Content theft -- how could this happen?

Forum Moderators: not2easy

Message Too Old, No Replies

Content theft -- how could this happen?

stormshield

12:35 pm on Jul 5, 2006 (gmt 0)

Hi all,
The other day I came a cross a post in which someone complained that someone else had stolen almost every of his article. Then I checked that and , indeed, the articles were identical on that site. So I thought "Well, maybe he stole those articles but they will be treated as duplicate content".

So I did a Google search containing a bit of text of some article. And guess what? It turned out that articles on the stealer's site are the only ones indexed.

Do you have any idea how this could happen?

stapel

12:40 pm on Jul 5, 2006 (gmt 0)

The Googlebot "found" the allegedly-stolen site first, or hasn't "found" the other site at all.

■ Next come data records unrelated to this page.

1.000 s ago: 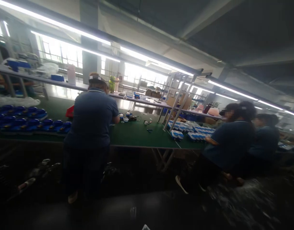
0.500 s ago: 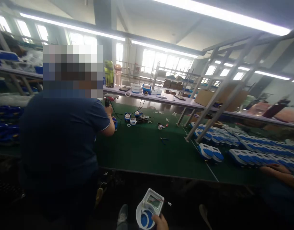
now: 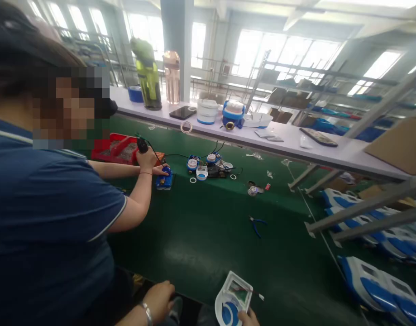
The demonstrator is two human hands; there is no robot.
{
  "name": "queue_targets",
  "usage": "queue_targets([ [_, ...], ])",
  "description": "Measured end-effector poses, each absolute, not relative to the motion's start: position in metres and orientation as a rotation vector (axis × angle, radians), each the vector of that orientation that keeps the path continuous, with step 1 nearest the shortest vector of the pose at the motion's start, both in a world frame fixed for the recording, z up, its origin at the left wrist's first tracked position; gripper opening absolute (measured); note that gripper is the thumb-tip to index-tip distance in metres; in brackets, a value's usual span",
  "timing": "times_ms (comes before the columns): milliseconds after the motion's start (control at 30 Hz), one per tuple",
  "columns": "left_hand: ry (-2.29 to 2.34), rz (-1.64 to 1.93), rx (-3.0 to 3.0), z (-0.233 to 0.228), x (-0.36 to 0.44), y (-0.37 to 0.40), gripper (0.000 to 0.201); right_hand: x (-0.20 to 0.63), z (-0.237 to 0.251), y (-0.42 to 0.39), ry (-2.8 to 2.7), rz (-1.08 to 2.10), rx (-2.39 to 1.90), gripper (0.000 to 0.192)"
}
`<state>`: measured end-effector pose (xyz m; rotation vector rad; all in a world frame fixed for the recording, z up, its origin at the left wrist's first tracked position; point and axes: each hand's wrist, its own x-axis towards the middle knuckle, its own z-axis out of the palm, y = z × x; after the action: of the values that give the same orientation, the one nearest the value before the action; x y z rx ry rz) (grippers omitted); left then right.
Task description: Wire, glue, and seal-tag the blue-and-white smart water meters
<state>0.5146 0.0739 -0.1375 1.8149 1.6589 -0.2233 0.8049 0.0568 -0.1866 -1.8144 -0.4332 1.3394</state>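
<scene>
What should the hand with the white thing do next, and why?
Perhaps the right hand should rest the white housing on the green table: it holds the housing near the front edge, a wire sticks out where it could snag, and the blue pliers lie farther in.

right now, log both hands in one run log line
right hand: holding white case | left hand: nothing visibly held | pliers: on green table
</scene>
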Motion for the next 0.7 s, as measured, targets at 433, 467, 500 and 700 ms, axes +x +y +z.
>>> queue_targets([
  [433,2.028,-0.352,1.369,-0.179,0.523,0.097,0.031,0.841,-0.210,0.196,-0.603,1.445,-1.856,0.075],
  [467,2.037,-0.353,1.358,-0.179,0.522,0.101,0.030,0.840,-0.210,0.200,-0.632,1.434,-1.892,0.074],
  [500,2.039,-0.357,1.348,-0.179,0.521,0.105,0.031,0.839,-0.211,0.203,-0.675,1.415,-1.946,0.071],
  [700,2.013,-0.348,1.326,-0.179,0.508,0.119,0.038,0.831,-0.222,0.204,-0.887,1.288,-2.218,0.058],
])
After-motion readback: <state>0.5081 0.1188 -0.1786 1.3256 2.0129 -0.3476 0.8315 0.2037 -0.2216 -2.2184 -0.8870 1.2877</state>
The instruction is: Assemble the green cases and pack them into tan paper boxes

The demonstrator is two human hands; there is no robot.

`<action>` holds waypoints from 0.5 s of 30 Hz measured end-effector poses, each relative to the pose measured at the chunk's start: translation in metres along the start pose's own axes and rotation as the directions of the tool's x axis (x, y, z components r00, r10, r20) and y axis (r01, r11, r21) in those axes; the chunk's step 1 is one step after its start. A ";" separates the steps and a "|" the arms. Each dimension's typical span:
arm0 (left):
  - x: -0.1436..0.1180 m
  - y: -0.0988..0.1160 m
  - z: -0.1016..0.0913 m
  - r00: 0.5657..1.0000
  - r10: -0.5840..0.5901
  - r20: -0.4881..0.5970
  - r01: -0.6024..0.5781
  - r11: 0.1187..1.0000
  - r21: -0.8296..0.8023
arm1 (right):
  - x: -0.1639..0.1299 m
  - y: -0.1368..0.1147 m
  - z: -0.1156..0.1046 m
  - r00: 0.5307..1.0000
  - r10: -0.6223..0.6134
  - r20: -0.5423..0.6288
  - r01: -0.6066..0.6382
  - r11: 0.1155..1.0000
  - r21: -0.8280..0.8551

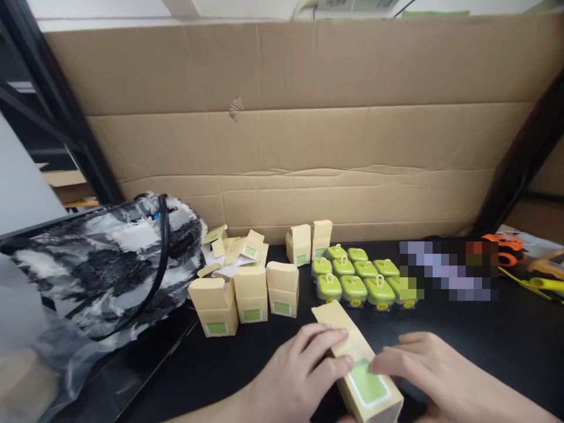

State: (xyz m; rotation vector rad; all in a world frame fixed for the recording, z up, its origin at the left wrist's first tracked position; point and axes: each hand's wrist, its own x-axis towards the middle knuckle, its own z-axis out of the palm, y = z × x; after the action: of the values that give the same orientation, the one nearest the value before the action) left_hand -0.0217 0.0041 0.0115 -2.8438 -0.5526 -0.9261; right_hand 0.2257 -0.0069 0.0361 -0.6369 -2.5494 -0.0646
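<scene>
A small tan carton with a green label lies on its side on the black table near the front edge. My left hand grips it from the left, fingers over its top. My right hand touches it from the right, fingertips at the green label. Just behind stand several green-lidded little containers in rows. Further left stand several upright tan cartons with open top flaps, and a pile of loose cartons behind them.
A large cardboard sheet walls off the back. A black-and-white patterned bag with a black strap lies at the left. Orange and yellow tools lie at the far right. Black frame posts stand at both sides.
</scene>
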 end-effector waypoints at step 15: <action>0.002 0.009 -0.006 0.982 -0.183 0.041 0.187 0.936 -0.297 | -0.001 -0.003 -0.002 0.991 -0.115 -0.067 0.120 0.991 0.065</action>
State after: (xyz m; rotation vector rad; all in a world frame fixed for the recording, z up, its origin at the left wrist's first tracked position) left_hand -0.0202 -0.0048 0.0181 -3.1090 -0.7520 -1.1110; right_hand 0.2256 -0.0102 0.0375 -0.4509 -2.5141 -0.0364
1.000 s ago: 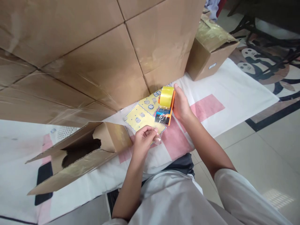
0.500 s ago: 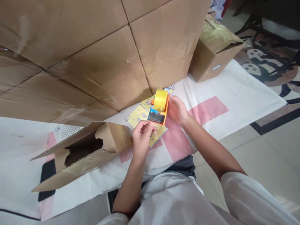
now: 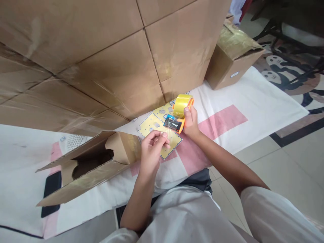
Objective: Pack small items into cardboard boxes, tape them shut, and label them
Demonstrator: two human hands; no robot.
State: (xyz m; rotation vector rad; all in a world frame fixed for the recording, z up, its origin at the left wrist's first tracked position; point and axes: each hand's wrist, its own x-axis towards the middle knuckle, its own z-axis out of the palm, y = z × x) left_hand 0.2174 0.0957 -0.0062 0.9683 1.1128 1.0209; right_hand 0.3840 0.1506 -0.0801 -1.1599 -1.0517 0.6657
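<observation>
My right hand grips an orange and blue tape dispenser that carries a yellowish roll of clear packing tape. Its thumb lies over the orange frame beside the roll. Just in front of the dispenser, my left hand pinches the loose end of the clear tape, which stretches from the dispenser's edge to my fingertips. Left of that hand, an open cardboard box lies with its flaps spread toward the left and its dark inside showing.
A tall stack of taped cardboard boxes stands along the back. Another carton sits at the right rear. A black phone-like slab lies partly under the open box's flaps. White and pink cloth covers the surface.
My right hand has closed around the dispenser's frame and turned it, shifting it slightly right. A strip of tape now spans the gap to my left hand, which has barely moved.
</observation>
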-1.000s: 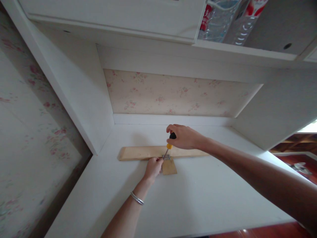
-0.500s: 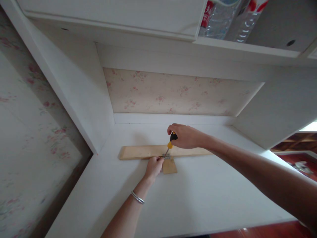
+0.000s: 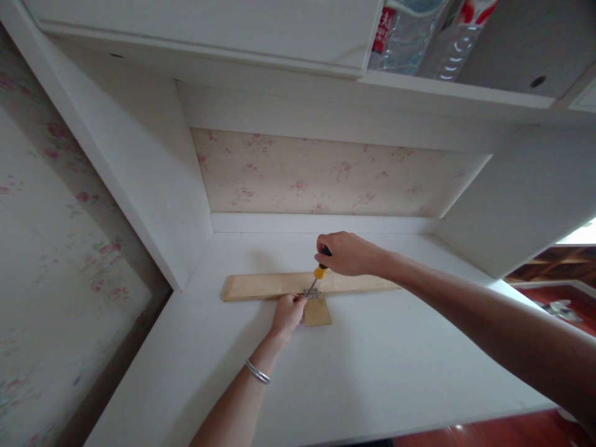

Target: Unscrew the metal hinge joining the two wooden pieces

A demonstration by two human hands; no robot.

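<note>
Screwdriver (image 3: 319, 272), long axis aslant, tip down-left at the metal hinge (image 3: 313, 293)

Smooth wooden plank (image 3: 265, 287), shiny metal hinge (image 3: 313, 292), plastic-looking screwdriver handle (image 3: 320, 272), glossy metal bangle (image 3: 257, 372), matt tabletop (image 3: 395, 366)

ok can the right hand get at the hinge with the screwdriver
Likely yes: the screwdriver in the right hand points down at the hinge, and the left hand sits beside it.

And here, the white desk (image 3: 395, 366) is occupied by a long wooden board (image 3: 263, 287), a small wooden piece (image 3: 318, 312) alongside.
</note>
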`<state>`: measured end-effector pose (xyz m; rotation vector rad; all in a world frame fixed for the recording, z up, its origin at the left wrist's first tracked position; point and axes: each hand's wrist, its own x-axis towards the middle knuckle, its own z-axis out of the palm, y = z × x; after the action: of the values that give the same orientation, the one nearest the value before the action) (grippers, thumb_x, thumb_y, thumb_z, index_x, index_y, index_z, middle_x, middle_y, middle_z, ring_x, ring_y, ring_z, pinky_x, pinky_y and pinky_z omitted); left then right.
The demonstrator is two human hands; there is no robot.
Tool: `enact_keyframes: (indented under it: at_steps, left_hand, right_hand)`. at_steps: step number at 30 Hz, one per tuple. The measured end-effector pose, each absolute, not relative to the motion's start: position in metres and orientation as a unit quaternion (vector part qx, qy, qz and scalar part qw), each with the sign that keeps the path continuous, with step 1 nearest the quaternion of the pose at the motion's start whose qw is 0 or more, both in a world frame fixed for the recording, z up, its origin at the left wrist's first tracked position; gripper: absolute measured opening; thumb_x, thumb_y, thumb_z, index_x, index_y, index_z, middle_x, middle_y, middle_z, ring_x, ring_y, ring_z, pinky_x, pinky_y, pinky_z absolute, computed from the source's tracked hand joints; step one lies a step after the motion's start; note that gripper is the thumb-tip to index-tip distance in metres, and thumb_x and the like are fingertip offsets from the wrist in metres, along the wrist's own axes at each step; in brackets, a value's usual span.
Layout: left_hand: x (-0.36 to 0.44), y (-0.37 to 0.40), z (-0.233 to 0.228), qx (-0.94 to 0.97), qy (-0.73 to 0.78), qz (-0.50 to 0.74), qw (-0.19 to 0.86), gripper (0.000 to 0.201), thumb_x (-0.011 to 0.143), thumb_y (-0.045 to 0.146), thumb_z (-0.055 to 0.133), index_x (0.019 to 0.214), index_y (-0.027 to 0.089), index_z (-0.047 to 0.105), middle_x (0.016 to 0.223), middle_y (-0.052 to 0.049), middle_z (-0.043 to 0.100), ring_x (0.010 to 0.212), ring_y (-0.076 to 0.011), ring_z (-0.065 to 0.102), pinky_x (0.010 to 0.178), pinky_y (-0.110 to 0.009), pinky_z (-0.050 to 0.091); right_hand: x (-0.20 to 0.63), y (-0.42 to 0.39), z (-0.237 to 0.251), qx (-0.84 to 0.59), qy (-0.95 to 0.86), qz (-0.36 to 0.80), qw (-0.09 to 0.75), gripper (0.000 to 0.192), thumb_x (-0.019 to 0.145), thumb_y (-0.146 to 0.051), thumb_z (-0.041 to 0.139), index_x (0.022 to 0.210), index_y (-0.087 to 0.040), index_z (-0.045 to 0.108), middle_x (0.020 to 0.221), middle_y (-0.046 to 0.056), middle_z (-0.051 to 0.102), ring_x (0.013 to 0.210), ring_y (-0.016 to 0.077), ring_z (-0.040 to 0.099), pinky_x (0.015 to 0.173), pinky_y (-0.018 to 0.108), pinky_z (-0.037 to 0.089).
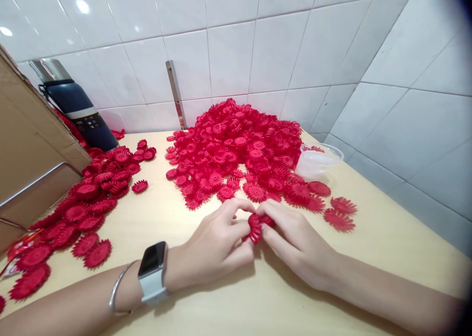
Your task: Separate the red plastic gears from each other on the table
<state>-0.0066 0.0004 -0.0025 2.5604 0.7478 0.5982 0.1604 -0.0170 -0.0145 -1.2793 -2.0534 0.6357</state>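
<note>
Both hands meet over the middle of the pale, smooth worktop (pixel 387 233), nearer its front edge. The left hand (pixel 216 245) lies knuckles up, its fingers (pixel 239 206) curled inward and pinching a small red flower (pixel 256 226) from the left; the right hand (pixel 295 240) mirrors it, thumb and forefinger closed on the same flower from the right. The flower is a crumpled disc with toothed, petal-like edges, held between the fingertips just above the worktop. The left wrist carries a watch (pixel 153 269) with a dark square face and a white strap, and beside it a thin metal bangle (pixel 118 287). Both forearms lie low, coming in from the front edge. Behind the hands a big heap (pixel 236 149) of the same red ribbed discs rises against the glossy white tiled wall (pixel 228 46) at the back edge. A second, flatter spread (pixel 84 203) of discs runs along the left side. A clear plastic cup (pixel 319 160) lies tipped at the heap's right. At the back left corner stands a dark blue flask (pixel 79 107) with a steel cap, next to a brown cardboard box (pixel 29 144).
</note>
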Motion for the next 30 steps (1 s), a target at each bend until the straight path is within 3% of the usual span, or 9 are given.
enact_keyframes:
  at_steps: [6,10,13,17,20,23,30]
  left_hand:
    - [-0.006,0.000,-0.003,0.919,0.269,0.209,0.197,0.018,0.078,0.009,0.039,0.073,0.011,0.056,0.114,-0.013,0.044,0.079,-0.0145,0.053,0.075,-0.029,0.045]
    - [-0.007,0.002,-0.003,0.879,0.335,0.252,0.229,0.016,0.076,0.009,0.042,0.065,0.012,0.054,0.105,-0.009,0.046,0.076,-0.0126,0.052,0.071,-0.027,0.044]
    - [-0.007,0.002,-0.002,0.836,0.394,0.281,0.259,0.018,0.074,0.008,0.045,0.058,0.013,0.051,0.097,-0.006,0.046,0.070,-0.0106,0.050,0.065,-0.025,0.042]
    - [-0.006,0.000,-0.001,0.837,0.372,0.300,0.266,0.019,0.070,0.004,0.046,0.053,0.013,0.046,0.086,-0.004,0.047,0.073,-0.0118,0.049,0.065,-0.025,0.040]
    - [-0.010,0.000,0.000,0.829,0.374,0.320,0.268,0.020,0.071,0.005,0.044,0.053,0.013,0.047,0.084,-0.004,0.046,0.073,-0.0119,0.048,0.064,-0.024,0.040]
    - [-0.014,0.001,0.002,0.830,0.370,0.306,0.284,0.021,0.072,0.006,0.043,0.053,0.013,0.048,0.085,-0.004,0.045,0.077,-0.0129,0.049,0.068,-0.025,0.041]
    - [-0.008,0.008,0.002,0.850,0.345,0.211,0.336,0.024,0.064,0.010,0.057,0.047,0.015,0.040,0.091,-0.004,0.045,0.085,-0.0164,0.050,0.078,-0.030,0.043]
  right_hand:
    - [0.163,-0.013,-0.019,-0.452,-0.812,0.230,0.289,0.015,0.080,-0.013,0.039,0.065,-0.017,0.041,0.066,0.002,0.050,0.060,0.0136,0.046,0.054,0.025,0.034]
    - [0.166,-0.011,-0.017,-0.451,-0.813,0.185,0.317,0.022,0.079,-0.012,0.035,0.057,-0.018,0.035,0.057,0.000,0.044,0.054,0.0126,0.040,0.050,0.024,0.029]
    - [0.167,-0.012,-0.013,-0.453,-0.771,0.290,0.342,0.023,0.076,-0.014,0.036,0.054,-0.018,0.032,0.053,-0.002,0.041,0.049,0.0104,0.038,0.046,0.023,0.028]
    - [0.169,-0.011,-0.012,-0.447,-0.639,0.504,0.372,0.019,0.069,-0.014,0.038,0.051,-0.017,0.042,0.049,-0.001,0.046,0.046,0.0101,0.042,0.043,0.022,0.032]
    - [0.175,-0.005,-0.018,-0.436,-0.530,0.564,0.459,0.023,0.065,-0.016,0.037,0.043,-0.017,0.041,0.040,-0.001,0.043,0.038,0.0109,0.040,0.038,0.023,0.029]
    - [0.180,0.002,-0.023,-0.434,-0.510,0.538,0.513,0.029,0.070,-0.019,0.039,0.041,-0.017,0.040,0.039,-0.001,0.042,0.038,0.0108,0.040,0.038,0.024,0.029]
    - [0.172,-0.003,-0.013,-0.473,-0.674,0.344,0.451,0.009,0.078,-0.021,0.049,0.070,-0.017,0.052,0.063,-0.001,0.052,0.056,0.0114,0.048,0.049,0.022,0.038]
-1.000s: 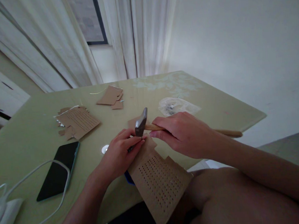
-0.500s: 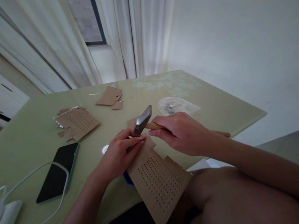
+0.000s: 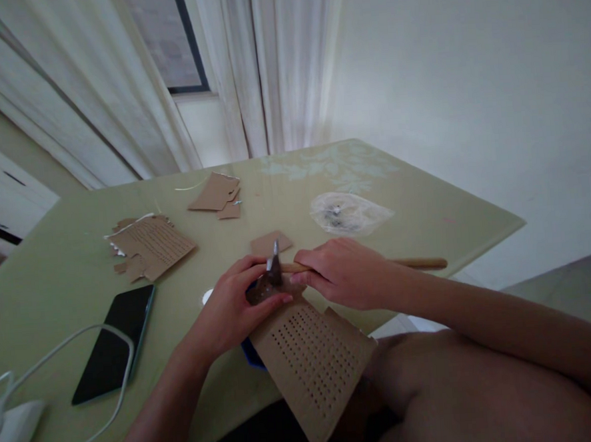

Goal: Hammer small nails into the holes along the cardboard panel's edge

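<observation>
Now the grey metal hammer with a wooden handle (image 3: 273,276) has come down from its raised tilt onto the brown card full of little holes (image 3: 309,360). Right hand (image 3: 349,274) grips the handle; left hand (image 3: 235,305) pinches the card's top at the green table (image 3: 425,220) edge.

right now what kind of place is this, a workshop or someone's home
Most likely a home room: white curtains over a window, a green table holding a phone and torn cardboard scraps, not a workbench.
</observation>
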`<action>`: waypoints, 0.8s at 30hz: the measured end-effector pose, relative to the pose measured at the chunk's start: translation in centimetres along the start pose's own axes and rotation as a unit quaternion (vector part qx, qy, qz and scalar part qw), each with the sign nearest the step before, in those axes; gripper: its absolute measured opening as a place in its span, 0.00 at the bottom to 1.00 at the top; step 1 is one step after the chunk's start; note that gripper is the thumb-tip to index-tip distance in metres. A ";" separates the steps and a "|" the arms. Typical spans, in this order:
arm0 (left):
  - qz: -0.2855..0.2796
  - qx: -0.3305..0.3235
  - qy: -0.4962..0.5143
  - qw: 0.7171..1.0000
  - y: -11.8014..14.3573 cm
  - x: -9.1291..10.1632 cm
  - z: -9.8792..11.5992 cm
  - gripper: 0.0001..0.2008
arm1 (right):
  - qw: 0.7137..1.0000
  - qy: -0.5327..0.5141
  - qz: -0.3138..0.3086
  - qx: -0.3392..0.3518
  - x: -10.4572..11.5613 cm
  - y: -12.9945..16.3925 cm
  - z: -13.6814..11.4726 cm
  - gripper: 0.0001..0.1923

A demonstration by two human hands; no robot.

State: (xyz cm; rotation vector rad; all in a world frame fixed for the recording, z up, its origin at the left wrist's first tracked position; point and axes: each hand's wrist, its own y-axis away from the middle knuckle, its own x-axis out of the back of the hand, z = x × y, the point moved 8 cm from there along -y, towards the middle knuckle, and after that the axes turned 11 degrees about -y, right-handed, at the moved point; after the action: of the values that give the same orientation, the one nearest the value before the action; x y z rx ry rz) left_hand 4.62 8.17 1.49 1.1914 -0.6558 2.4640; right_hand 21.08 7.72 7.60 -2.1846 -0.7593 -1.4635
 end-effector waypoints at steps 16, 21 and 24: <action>0.070 0.090 0.060 0.992 0.0 0.5 -2.1 0.20 | 0.995 -0.031 0.073 -0.056 1.0 -0.9 2.2 0.18; 0.191 0.193 0.130 0.954 0.4 2.0 -5.5 0.22 | 0.982 -0.039 0.112 -0.146 -0.4 -3.4 6.2 0.17; 0.230 0.206 0.180 0.934 0.6 1.8 -6.8 0.25 | 0.982 -0.034 0.092 -0.161 -3.0 -5.5 7.9 0.15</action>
State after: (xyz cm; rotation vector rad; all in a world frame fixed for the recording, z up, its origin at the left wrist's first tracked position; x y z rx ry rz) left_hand -1.11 11.50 -0.98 0.7183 -0.3442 3.2270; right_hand 22.29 16.01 2.02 -2.4762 -0.3453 -1.5087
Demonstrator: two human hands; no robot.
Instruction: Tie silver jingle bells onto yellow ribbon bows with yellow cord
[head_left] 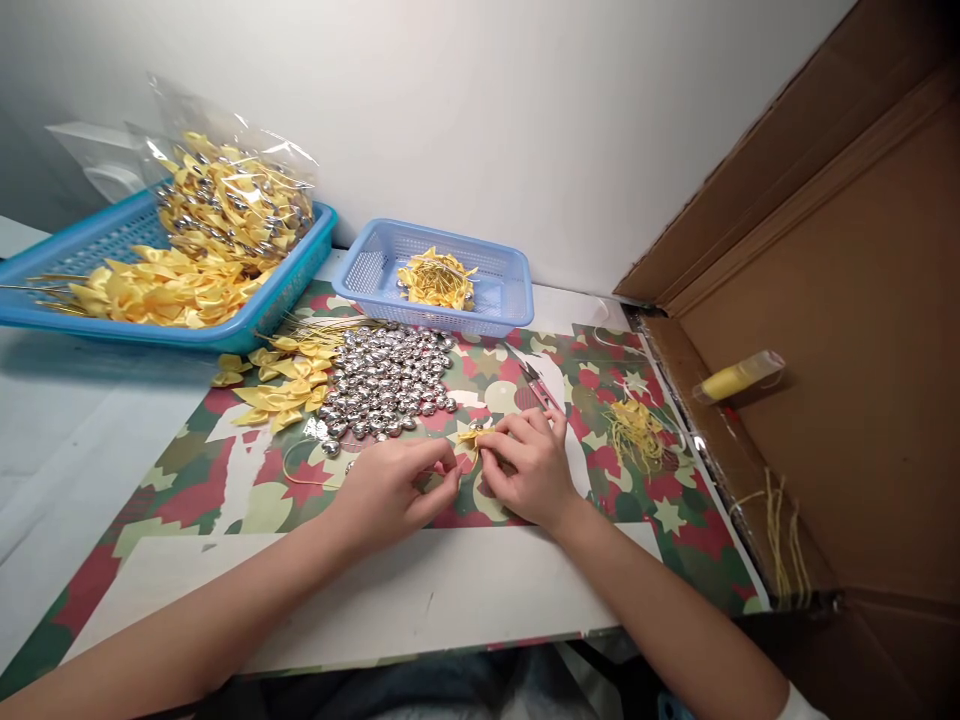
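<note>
My right hand (529, 465) pinches a small yellow ribbon bow (471, 436) near the middle of the patterned sheet; a silver bell seems to sit at its top. Just left of it, my left hand (401, 490) has thumb and forefinger pressed together. A thin yellow cord (311, 482) runs out to the left from behind that hand; what the fingertips grip is too small to make out. Beyond my left hand lies a heap of silver bells (390, 375). Loose yellow bows (289, 385) with cord tails lie left of the heap. Thread snips (538, 385) rest beyond my right hand.
A large blue basket (300, 290) at the left holds yellow bows and a clear bag (232, 190) of belled bows. A smaller blue basket (510, 270) holds more. Yellow cord scraps (637, 432) lie right. Cardboard (840, 350) walls the right side, with a yellow tube (739, 377) attached.
</note>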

The Googlebot just follows links. It does not establish precedence nor determine authorship or ownership.

Eliz.

stormshield

1:03 pm on Jul 5, 2006 (gmt 0)

Thanks Eliz,

What can a webmaster do about such a situation? Is there any way to prove your ownership?

stapel

3:12 pm on Jul 5, 2006 (gmt 0)

A registered copyright is a good start, and many hosts will accept a copy of one's registration certificate as proof of ownership. (I have yet to encounter a site-scraper who went to the trouble and expense of registering, so there has never been a counter-filing.) Of course, a court of law would be the final arbiter of ownership, but one hopes that things never get that far.

Other avenues would be The Internet Archive, assuming one is listed. (You can submit yourself to be spidered and included, but you should allow at least a year for your site to show up, if it isn't listed already.)

If the case lands in court, then old copies of documents could be helpful. ("See? I was working on this two years before he even registered his domain name.")

Formatting has sometimes been helpful. I've had people who scraped my site and claimed ownership of my work. But, funny thing, the stuff they scraped from my site matched the formatting of my site, not theirs. And the stuff they scraped from Site A, Site B, Site C, etc, matched the formatting of those respective sites. Either there was a "vast right-wing conspiracy" to pick on the guy, or else he'd scraped from a dozen sites and hadn't bothered to reformat at all. (Contacting those other victims can be helpful, too, by the way.)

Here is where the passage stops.